- _EXERCISE BRIEF_
Using the entries that follow, write out the line containing "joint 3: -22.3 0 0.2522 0", the line containing "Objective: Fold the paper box", and every line between them, exactly and nothing else.
═════ EXTRACTED ENTRIES
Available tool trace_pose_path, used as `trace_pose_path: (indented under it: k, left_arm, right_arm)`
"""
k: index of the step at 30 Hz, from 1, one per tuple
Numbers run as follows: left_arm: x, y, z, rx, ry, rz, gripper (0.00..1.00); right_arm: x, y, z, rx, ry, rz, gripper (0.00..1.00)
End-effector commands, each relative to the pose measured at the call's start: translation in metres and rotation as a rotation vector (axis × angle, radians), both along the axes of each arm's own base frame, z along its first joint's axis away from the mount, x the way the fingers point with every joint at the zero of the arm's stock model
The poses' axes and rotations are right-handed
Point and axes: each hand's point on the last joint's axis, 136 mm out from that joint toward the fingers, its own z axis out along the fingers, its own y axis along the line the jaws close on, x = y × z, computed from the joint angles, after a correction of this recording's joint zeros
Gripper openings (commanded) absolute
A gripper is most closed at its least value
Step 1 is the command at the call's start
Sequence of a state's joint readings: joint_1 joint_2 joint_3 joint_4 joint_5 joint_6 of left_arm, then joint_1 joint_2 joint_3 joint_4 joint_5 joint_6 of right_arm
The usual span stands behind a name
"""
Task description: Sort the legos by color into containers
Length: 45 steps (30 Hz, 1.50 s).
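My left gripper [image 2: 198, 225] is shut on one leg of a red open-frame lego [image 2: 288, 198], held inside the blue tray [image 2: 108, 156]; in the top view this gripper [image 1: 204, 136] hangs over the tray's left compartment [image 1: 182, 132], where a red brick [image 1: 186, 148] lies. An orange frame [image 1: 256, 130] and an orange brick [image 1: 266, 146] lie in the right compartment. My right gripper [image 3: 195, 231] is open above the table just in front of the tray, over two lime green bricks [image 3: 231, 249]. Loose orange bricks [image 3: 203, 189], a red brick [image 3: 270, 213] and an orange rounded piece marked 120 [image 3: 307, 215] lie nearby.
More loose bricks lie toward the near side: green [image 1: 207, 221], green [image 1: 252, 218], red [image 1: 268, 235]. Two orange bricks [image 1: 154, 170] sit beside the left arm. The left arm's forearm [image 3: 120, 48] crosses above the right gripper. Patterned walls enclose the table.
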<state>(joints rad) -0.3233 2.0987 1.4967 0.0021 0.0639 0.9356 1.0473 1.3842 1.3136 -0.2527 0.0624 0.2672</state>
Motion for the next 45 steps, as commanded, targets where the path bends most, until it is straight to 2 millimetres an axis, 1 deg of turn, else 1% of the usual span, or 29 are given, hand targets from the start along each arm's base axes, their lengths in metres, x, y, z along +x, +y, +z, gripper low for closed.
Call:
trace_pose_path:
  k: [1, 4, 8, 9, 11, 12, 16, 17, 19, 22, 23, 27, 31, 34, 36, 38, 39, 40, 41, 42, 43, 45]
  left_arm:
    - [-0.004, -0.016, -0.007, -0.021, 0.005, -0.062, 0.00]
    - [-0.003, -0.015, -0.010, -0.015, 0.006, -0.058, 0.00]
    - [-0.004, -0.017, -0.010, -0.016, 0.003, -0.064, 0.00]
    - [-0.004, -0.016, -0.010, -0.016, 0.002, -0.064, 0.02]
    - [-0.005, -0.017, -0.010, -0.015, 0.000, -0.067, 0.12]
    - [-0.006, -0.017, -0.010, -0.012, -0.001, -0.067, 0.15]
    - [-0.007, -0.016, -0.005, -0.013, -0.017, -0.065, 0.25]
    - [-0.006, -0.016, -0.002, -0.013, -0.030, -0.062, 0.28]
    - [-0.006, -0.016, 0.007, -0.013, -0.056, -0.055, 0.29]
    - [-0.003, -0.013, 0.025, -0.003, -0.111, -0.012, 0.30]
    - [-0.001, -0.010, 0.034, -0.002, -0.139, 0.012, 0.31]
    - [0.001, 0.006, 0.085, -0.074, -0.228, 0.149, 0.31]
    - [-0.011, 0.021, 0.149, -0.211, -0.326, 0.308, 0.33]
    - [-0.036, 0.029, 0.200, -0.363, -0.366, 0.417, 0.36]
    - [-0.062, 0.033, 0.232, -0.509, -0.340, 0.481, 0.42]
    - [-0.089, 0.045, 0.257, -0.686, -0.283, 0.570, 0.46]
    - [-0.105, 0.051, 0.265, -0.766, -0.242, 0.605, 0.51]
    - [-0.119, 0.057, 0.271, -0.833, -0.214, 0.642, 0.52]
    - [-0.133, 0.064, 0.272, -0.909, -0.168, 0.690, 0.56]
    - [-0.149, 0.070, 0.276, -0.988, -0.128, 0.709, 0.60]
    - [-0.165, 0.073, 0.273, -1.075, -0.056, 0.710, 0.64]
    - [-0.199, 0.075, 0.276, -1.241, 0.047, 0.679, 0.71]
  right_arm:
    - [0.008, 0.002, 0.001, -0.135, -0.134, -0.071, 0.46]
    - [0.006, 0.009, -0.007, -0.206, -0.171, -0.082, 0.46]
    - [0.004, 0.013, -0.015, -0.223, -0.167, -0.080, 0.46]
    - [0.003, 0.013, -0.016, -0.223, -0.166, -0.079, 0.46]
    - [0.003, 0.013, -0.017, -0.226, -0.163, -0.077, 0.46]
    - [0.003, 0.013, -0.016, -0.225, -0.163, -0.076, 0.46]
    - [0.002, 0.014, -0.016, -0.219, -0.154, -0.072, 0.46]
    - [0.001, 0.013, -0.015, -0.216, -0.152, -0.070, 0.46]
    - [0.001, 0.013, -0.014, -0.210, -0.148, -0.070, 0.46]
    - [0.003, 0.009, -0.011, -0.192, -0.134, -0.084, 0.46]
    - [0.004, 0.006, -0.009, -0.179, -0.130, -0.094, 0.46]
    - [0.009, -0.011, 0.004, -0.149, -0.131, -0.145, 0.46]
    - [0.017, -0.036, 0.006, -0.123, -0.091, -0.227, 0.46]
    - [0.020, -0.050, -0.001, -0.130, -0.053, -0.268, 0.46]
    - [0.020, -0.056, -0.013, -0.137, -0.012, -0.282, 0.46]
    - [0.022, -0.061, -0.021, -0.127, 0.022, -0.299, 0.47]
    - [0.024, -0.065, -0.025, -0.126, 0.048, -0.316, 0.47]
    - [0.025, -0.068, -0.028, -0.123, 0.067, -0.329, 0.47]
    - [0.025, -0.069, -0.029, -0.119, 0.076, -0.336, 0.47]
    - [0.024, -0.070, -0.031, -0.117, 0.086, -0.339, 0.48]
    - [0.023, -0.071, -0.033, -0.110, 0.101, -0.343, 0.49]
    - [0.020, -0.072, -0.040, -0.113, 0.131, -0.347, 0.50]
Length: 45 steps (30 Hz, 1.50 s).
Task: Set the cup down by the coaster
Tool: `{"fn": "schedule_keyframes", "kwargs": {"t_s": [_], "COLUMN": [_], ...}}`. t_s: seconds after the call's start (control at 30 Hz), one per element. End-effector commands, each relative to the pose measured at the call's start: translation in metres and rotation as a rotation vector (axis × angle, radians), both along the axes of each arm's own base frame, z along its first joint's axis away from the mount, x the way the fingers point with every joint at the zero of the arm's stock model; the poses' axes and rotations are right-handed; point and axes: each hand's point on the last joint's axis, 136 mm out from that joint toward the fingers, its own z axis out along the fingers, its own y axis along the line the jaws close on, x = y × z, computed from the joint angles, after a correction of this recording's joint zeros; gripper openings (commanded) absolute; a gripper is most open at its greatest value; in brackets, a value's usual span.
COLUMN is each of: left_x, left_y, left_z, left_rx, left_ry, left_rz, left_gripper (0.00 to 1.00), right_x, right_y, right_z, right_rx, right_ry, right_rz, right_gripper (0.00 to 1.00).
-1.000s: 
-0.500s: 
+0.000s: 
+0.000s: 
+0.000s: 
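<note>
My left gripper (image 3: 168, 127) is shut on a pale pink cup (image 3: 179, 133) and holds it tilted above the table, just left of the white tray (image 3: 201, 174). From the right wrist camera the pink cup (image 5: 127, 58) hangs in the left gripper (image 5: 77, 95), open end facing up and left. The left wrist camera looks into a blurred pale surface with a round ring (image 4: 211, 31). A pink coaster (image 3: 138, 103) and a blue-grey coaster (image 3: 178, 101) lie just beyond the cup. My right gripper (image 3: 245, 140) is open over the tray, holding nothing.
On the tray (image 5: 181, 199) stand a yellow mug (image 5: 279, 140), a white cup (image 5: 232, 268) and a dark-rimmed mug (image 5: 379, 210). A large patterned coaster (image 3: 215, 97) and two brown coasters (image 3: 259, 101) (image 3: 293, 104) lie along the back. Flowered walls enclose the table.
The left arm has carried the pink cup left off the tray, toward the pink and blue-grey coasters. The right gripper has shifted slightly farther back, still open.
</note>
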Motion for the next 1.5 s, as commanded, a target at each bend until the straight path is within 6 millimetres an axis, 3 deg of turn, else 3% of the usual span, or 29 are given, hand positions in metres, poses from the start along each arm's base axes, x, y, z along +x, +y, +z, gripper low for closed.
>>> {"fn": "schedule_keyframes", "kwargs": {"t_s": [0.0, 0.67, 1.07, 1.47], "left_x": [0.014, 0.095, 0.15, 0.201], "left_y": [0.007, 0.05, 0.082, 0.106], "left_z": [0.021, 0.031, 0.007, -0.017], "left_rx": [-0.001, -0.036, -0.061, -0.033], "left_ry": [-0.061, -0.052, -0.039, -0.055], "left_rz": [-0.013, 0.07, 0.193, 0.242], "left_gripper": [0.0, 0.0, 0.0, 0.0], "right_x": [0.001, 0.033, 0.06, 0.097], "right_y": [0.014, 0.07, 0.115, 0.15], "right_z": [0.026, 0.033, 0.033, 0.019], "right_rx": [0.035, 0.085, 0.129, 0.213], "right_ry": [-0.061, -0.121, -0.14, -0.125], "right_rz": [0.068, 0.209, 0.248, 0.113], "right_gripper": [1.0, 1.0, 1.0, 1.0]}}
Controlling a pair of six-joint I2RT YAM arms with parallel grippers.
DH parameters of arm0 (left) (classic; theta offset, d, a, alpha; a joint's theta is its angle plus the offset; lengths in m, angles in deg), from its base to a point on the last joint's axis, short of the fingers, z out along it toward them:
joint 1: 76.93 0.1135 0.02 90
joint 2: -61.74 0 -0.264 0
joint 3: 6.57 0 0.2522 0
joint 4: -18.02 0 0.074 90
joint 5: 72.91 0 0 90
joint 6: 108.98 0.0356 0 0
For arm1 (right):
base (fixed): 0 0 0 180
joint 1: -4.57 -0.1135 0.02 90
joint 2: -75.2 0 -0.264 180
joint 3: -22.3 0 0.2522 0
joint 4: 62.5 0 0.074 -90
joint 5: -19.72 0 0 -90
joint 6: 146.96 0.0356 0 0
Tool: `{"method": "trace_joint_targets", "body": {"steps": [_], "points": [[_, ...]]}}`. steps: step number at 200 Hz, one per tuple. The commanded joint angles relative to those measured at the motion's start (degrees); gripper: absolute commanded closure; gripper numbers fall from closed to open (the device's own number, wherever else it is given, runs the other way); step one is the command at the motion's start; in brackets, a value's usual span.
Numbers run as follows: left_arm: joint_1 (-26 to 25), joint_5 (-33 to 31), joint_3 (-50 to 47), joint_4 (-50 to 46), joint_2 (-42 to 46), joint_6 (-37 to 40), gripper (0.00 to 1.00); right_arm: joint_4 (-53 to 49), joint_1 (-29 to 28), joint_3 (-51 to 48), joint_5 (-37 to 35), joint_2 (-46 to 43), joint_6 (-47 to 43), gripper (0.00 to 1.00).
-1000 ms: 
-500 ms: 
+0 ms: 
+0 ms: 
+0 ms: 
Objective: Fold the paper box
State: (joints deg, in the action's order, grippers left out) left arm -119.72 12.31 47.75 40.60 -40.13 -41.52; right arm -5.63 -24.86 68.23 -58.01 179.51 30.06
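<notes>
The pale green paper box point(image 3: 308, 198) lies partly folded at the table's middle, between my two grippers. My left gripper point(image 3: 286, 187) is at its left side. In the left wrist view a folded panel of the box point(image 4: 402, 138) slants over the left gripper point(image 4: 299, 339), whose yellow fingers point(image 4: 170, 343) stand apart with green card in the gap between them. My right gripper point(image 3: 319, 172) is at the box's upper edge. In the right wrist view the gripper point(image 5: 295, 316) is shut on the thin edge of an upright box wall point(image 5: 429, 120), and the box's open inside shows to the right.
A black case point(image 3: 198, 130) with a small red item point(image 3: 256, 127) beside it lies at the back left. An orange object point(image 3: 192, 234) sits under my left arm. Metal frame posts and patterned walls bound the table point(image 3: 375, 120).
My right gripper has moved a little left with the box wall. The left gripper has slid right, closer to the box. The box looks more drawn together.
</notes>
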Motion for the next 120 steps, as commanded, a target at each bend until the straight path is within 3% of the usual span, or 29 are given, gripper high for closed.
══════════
- _ANSWER SPACE_
joint 3: -22.3 0 0.2522 0
joint 4: 62.5 0 0.074 -90
joint 5: -19.72 0 0 -90
joint 6: 146.96 0.0356 0 0
Tool: `{"method": "trace_joint_targets", "body": {"steps": [_], "points": [[_, ...]]}}`. steps: step number at 200 Hz, one per tuple. The commanded joint angles relative to those measured at the motion's start (degrees); gripper: absolute commanded closure; gripper numbers fall from closed to open (the device's own number, wherever else it is given, runs the other way); step one is the command at the motion's start; in brackets, a value's usual span.
Numbers run as follows: left_arm: joint_1 (-26 to 25), joint_5 (-33 to 31), joint_3 (-50 to 47), joint_4 (-50 to 46), joint_2 (-42 to 46), joint_6 (-37 to 40), gripper (0.00 to 1.00); right_arm: joint_4 (-53 to 49), joint_1 (-29 to 28), joint_3 (-51 to 48), joint_5 (-37 to 35), joint_2 (-46 to 43), joint_6 (-47 to 43), gripper (0.00 to 1.00).
-1000 ms: 
-500 ms: 
+0 ms: 
+0 ms: 
+0 ms: 
Objective: Fold the paper box

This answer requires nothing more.